Summary
Event sourcing stores agent state as an append-only sequence of events rather than current values. This pattern enables complete audit trails, time-travel debugging, natural checkpoint/resume support, and deterministic replay. For AI agents that need fault tolerance, human-in-the-loop approval, and debuggability, event sourcing provides the foundation for production-grade reliability.
Why Event Sourcing for Agents?
Traditional state management stores current values. When a variable changes from 5 to 7, you lose the fact that it was ever 5. Event sourcing flips this: you store the change (increment by 2), not the result.
For AI agents, this inversion matters for several reasons:
1. Audit and Compliance
Every tool call, every decision, every approval is permanently recorded.
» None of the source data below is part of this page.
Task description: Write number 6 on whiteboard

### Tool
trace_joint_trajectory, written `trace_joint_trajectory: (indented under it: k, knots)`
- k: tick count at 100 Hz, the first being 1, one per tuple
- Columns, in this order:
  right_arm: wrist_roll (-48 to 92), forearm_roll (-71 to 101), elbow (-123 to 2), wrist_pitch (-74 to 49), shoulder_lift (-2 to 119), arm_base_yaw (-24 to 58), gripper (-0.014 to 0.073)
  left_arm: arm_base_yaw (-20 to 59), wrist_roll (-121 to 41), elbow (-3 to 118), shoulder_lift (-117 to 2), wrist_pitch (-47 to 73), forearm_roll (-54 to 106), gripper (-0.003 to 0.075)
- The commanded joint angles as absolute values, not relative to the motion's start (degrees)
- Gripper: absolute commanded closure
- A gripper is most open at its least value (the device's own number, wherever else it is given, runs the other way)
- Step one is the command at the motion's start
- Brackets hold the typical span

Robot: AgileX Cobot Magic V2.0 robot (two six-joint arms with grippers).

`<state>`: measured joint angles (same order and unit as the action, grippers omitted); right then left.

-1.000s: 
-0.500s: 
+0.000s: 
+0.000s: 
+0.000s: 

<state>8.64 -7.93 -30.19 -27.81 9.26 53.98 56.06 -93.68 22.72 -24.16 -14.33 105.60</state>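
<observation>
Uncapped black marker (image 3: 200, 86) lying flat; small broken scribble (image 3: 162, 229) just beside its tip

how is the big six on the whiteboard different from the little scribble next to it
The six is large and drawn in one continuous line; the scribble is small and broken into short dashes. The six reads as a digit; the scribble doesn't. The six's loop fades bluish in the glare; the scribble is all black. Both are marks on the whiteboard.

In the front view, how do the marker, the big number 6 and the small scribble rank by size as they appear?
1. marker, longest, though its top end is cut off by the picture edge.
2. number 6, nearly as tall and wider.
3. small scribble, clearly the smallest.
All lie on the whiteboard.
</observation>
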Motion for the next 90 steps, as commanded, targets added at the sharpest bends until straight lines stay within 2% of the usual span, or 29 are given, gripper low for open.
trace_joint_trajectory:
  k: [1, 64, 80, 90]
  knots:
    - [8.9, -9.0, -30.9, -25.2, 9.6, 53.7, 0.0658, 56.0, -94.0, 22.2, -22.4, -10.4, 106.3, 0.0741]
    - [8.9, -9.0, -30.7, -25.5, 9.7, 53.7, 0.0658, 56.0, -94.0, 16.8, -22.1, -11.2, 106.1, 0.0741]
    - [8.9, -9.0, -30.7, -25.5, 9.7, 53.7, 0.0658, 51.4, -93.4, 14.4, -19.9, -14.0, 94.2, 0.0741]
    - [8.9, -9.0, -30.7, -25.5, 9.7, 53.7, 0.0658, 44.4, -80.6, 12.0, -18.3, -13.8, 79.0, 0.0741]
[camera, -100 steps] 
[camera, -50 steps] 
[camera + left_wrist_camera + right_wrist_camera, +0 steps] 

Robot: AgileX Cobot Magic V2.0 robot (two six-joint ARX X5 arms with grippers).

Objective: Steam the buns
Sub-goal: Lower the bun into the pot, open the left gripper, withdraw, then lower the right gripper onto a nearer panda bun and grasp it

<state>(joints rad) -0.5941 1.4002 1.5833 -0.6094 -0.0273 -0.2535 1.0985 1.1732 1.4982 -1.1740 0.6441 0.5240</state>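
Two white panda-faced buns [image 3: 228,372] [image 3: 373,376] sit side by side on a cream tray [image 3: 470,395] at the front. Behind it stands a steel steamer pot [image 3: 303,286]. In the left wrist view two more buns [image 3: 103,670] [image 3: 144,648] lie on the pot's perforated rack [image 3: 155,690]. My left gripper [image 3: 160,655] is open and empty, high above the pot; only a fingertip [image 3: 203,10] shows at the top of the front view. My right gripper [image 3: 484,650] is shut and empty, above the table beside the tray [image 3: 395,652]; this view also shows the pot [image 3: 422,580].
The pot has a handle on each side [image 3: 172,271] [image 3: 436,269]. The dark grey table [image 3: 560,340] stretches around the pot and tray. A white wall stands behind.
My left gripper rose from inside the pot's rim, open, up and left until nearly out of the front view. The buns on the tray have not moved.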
When something goes wrong, you can trace exactly what happened.
2. Debugging Complex Failures
AI agents fail in subtle ways. A wrong tool call at step 47 might not manifest until step 83. Event logs let you replay execution to find the root cause.
3. Natural Pause/Resume
When an agent pauses for human approval, resumption is trivial: load the event log, derive current state, continue.
4. Retry Without Side Effects
If an agent crashes mid-execution, you know exactly which events completed. Retry starts from the last successful event.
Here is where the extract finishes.